Métodos de aliciamento e riscos
Os recrutadores dessas máfias utilizam diferentes estratégias para atrair vítimas:
- Falsas ofertas de emprego: anúncios atrativos com promessas de salários elevados e benefícios.
- Contratos falsificados: documentos fraudulentos que dão credibilidade à proposta.
- Viagens pagas: os criminosos cobrem as despesas iniciais para convencer as vítimas a viajar.
- Ameaças e coerção: após a chegada, os reféns são privados de seus documentos e impedidos de sair.
Países mais afetados por esse tipo de crime
- Mianmar
- Tailândia
- Camboja
- Laos
- Malásia
Esses países asiáticos se tornaram centros de operações para redes criminosas que exploram vítimas em golpes financeiros e tráfico humano.
A atuação da ONG Exodus Road e de órgãos internacionais
A Exodus Road é uma organização dedicada ao resgate de vítimas de tráfico humano ao redor do mundo. A instituição trabalha em parceria com forças policiais e governos para desmantelar essas quadrilhas e libertar pessoas mantidas em cativeiro.
Além da Exodus Road, agências internacionais como a Interpol e a Organização Internacional para as Migrações (OIM) atuam no combate ao tráfico de pessoas. O trabalho dessas instituições envolve resgate, reabilitação e prevenção para evitar que mais indivíduos sejam vítimas desse tipo de crime.
A luta contra o tráfico humano
O tráfico humano é um problema global que exige esforços conjuntos de governos, ONGs e sociedade civil. Para reduzir os casos, é essencial que haja mais conscientização e fiscalização.
Medidas que podem ajudar no combate ao tráfico humano:
- Campanhas de conscientização: divulgar os riscos e os métodos usados pelos criminosos.
- Monitoramento de recrutadores: fiscalização mais rígida sobre empresas que oferecem empregos internacionais.
- Apoio às vítimas: programas de reabilitação e reinserção social.
- Ações diplomáticas: colaboração entre países para investigar e punir responsáveis.
O impacto emocional e a recuperação das vítimas
Além das marcas físicas, as vítimas de tráfico humano carregam traumas psicológicos significativos. Muitos sofrem com estresse pós-traumático, ansiedade e depressão após a experiência.
Por isso, após o resgate, é fundamental que essas pessoas tenham acesso a acompanhamento psicológico e apoio de profissionais especializados. A reintegração à vida cotidiana pode ser um processo longo, e o suporte da família e da comunidade é essencial.

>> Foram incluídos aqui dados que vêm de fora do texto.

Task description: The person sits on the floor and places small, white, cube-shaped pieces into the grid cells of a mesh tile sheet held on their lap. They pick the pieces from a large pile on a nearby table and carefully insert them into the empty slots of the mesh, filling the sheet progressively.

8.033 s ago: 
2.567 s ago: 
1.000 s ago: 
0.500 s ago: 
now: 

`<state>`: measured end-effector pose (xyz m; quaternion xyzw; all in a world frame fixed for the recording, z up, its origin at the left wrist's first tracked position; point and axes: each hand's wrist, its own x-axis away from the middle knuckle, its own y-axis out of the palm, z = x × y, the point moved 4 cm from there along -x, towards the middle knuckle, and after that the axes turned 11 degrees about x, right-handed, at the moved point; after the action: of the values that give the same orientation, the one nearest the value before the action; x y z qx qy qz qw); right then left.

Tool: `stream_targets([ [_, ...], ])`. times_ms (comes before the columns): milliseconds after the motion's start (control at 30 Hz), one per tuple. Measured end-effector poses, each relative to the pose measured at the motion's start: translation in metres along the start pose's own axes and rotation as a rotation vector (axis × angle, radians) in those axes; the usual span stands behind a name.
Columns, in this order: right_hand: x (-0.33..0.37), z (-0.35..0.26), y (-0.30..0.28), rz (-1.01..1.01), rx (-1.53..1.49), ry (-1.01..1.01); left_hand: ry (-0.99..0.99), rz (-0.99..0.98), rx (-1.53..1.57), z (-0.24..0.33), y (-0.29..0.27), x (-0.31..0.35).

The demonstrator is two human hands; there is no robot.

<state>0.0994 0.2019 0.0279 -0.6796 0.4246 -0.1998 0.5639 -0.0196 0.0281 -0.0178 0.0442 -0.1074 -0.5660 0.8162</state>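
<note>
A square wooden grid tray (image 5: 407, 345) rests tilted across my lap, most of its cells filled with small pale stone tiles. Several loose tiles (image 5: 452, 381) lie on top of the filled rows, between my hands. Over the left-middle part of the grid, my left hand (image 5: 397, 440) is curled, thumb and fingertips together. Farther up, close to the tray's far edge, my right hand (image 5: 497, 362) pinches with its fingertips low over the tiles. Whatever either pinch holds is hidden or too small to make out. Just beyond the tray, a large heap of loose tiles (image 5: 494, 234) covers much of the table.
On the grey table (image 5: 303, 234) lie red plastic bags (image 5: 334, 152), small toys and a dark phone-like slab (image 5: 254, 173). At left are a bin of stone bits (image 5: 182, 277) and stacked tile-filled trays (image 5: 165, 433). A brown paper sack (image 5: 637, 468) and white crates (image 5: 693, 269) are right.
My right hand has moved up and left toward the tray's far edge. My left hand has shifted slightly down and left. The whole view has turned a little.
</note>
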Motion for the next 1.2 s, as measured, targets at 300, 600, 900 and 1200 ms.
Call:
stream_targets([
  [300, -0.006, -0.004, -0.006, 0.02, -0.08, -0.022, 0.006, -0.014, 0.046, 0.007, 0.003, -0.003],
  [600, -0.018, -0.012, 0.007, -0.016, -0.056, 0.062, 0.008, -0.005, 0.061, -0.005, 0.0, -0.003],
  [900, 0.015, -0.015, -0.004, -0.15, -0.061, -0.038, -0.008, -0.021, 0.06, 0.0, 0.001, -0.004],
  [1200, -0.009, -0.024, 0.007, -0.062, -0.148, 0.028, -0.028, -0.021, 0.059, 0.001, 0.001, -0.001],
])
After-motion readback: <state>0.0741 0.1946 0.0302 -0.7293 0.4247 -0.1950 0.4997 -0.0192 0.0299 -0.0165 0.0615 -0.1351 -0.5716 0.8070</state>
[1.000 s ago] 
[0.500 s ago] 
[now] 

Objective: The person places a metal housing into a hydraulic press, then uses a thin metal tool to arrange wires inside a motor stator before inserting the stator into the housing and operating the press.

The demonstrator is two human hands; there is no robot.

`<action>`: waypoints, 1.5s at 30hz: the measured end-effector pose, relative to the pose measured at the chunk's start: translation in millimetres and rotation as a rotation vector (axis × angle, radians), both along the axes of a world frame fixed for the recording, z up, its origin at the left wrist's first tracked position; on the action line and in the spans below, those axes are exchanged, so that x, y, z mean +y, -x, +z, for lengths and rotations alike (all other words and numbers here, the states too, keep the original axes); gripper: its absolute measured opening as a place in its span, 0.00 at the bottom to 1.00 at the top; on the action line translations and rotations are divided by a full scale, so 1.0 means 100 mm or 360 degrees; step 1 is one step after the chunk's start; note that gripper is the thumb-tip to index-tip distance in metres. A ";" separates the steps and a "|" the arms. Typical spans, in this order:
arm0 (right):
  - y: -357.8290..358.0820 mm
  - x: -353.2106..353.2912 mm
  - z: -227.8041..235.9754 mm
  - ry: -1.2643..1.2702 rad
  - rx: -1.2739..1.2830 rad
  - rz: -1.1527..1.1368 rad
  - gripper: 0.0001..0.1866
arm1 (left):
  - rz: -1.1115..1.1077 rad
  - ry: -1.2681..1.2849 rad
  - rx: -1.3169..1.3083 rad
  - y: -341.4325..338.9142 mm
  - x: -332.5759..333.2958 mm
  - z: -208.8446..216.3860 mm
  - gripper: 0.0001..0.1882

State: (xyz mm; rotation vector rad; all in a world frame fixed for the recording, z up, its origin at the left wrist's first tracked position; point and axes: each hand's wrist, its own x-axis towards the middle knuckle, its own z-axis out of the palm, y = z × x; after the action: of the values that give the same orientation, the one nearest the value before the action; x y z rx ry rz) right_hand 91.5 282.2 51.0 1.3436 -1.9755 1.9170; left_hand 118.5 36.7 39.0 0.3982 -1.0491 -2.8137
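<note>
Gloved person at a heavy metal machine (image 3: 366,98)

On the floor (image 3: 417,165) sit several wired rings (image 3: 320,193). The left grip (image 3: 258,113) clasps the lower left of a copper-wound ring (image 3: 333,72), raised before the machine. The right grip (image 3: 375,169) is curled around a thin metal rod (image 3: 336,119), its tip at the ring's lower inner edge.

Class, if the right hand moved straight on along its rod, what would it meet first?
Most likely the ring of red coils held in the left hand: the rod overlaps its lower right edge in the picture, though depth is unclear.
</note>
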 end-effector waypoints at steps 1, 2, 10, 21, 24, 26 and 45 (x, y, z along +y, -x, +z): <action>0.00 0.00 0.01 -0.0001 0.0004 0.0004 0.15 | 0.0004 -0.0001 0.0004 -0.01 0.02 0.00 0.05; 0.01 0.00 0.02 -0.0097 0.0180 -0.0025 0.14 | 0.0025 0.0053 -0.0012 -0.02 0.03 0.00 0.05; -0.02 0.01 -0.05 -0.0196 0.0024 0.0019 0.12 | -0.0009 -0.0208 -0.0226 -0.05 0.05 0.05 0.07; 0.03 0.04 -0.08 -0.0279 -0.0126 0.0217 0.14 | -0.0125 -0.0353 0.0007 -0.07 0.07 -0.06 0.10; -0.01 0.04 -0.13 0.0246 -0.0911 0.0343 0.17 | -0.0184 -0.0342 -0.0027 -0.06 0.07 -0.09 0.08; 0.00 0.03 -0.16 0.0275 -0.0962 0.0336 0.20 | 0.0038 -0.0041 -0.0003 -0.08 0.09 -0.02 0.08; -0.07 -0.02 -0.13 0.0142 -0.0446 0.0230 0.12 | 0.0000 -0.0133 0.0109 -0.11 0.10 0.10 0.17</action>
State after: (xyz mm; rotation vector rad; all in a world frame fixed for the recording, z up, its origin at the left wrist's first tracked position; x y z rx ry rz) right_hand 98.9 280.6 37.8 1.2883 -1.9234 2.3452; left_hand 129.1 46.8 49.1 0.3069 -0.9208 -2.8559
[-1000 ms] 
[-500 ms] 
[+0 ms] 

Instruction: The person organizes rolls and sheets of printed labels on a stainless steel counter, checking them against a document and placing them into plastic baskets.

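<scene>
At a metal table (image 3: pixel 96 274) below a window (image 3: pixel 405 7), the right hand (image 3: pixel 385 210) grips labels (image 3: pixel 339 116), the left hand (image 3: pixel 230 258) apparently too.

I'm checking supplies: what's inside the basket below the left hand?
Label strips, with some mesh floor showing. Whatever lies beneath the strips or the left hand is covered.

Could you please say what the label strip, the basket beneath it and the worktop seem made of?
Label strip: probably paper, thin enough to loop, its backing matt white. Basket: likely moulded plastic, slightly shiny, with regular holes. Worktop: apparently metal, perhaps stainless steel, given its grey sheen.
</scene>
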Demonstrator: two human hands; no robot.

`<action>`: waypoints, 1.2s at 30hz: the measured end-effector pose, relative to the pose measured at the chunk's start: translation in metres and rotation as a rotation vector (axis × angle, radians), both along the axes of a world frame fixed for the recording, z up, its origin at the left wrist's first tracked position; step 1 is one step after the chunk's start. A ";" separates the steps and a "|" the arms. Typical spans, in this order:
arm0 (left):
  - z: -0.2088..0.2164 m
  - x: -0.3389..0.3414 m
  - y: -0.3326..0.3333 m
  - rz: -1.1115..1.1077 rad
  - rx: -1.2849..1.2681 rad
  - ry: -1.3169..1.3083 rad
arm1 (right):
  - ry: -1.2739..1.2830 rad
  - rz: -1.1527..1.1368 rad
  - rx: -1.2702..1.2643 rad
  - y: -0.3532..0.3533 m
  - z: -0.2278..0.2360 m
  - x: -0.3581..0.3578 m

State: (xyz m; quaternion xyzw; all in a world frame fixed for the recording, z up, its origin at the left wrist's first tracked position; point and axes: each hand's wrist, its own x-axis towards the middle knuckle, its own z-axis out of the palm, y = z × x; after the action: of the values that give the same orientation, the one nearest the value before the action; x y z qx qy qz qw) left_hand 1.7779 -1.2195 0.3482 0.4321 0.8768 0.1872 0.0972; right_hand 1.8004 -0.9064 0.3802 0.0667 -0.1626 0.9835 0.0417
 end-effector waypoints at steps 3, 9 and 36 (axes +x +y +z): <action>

O que fazer para se proteger de golpes semelhantes
Para evitar cair em armadilhas de tráfico humano, é importante tomar algumas precauções antes de aceitar propostas de trabalho no exterior:
- Verificar a procedência da oferta de emprego.
- Consultar órgãos governamentais e embaixadas sobre a empresa contratante.
- Desconfiar de promessas muito vantajosas.
- Evitar viajar para países desconhecidos sem informações detalhadas.
- Manter contato frequente com familiares ao viajar para o exterior.
O caso de Phelipe e Luckas reforça a necessidade de mais atenção e fiscalização sobre o tráfico humano. Embora tenham conseguido escapar, muitos ainda permanecem reféns dessas organizações criminosas.